Bartolomeu Legrand

Foi um soldado a maior parte de sua vida. Ele lutou muitas batalhas, vencendo algumas e perdendo outras. Viu companheiros de longa data morrerem num milésimo de segundo, numa única explosão mágica, bem como dizimou muitos soldados inimigos. Bartolomeu matou civis também, alguns mereciam morrer, outros apenas tinham de morrer. Na guerra um soldado não escolhe seus inimigos ou mesmo suas batalhas. Um soldado segue ordens, mas essas ordens um dia voltam para te assombrar, roubando seu sono nas noites quentes do verão e te acordando assombrado nas noites frias do inverno. A bebida pode te ajudar a dormir mais tranquilo algumas vezes, mas quando seu corpo começa a se acostumar com a embriaguez, ao que você recorre? Aos deuses? Às drogas? O pingo de dignidade que restara a Legrand o impedira de cair tanto. Um velho soldado tem direito a manter um pouco de seu orgulho, não acha?

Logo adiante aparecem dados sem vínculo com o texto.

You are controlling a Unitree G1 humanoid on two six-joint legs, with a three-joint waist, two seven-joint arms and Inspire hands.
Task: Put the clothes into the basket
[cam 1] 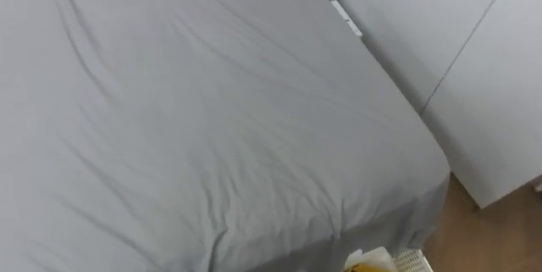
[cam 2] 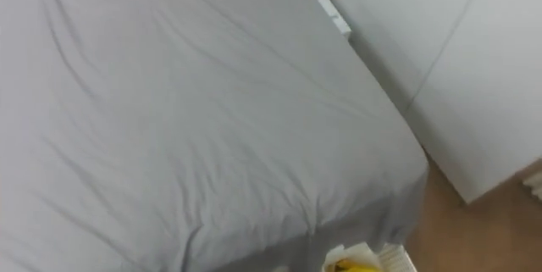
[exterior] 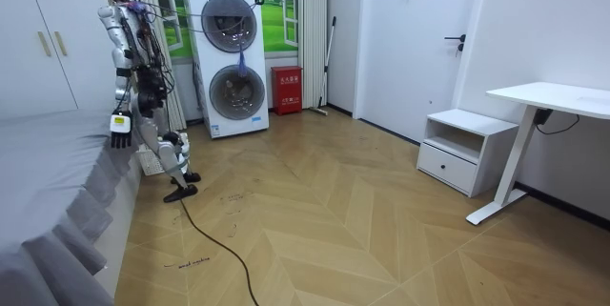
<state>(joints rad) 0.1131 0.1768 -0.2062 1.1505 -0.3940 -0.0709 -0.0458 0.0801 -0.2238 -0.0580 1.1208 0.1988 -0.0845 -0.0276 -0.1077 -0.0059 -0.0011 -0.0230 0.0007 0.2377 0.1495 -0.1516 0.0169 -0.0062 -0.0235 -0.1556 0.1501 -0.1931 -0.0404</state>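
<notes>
Basket (cam 1: 413, 260), white, at grey bed (cam 1: 195, 119) corner, yellow cloth (cam 1: 366, 265) inside. Robot stands bedside; left hand (exterior: 119, 137) hangs by bed edge, finger state unreadable.

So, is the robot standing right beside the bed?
Yes, the room view shows it standing on the wood floor at the edge of the grey bed.

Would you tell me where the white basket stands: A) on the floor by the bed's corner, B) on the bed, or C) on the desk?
A: the basket shows on the wooden floor just past the corner of the grey bed.
</notes>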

Todavia, esse orgulho não impediu que sua vida desmoronasse. Sua esposa o deixou, seus filhos nem sequer olhavam mais em seus olhos. Legrand deixou de ser um veterano de muitas batalhas e tornou-se um bêbado qualquer. Mas para ele isso já não importava mais. Seu passado o atormentaria para sempre e já era tarde demais para redenção. Como ele se desculparia por ter tirado todas aquelas vidas inocentes? Como remediaria todo o mal que causou? Como ele esqueceria o pranto daquele garoto agarrado ao corpo da mãe morta, naquela cela escura da masmorra? Se ao menos tivesse tido a nobreza de libertar o garoto, talvez hoje ele tivesse sonos mais tranquilos, mas o medo o impediu e agora só os deuses sabem o que acontecera ao pobre órfão, trancafiado ali sem nunca ver a luz do sol.

Contudo, são nas horas mais desesperadoras, naqueles momentos em que já não nos importamos com mais nada, que a vida nos prega peças.

Com mais de quarenta verões em seus ombros largos, Bartolomeu conheceu um deus. Claro que isso aconteceu enquanto ele estava embriagado. Claro que ele foi rude e grosseiro, achando que se tratava apenas de um sonho. Mas, quando o dragão platinado tomou sua forma verdadeira e seu rugido fez estremecer os ossos do velho soldado, sua embriaguez se esvaiu completamente e, em seu âmago, Legrand experimentou um sentimento de justiça e piedade que jamais sentira antes.

Bahamut não se comunicou com ele através de palavras. Ao invés disso, ele lhe mostrou uma visão de uma terra devastada e sem vida. Uma visão onde os rios de águas cristalinas foram substituídos por rios de sangue fresco. Uma visão onde criaturas do mal voavam desimpedidas, espalhando crueldade pelo mundo num céu escuro e sem estrelas. Em suas visões, Legrand também viu um sol e uma lua sobre o mar. Três companheiros estavam ao seu lado, mas seus rostos eram um mistério. O Deus dos Dragões queria que ele os encontrasse. Contudo, essa visão era apenas uma das inúmeras possibilidades do que poderia vir a ser o futuro dessa terra. Bahamut estava o recrutando para impedir aquela devastação. E Legrand, mesmo não achando-se digno de ser um campeão de Bahamut, aceitara.

(…)

No outro dia pela manhã, Legrand sentiu algo que há muito não sentia: ebriedade. Era o momento de penitencia na vida do velho soldado. Ele já perdera sua família e a única coisa lhe restava era a sua própria consciência. Talvez ele jamais pudesse desfazer o mal que causou, mas impedir que viesse ao mundo todo aquele mal seria o suficiente para o agora paladino de Bahamut ir para o túmulo sem arrependimentos.

(…)

Foi, muitos meses mais tarde, seguindo uma intuição em sua mente e vagando pelo reino de Sembia, que Legrand encontrou a primeira pista sobre seu destino. Em uma taverna comum, nos subúrbios de uma cidade qualquer, ele encontrou o sol que aparecera em seus sonhos: uma meia-elfa com ar encantador. Ao pôr seus olhos na jovem pela primeira vez, não restara dúvidas em seu coração, ela fazia parte de seu destino.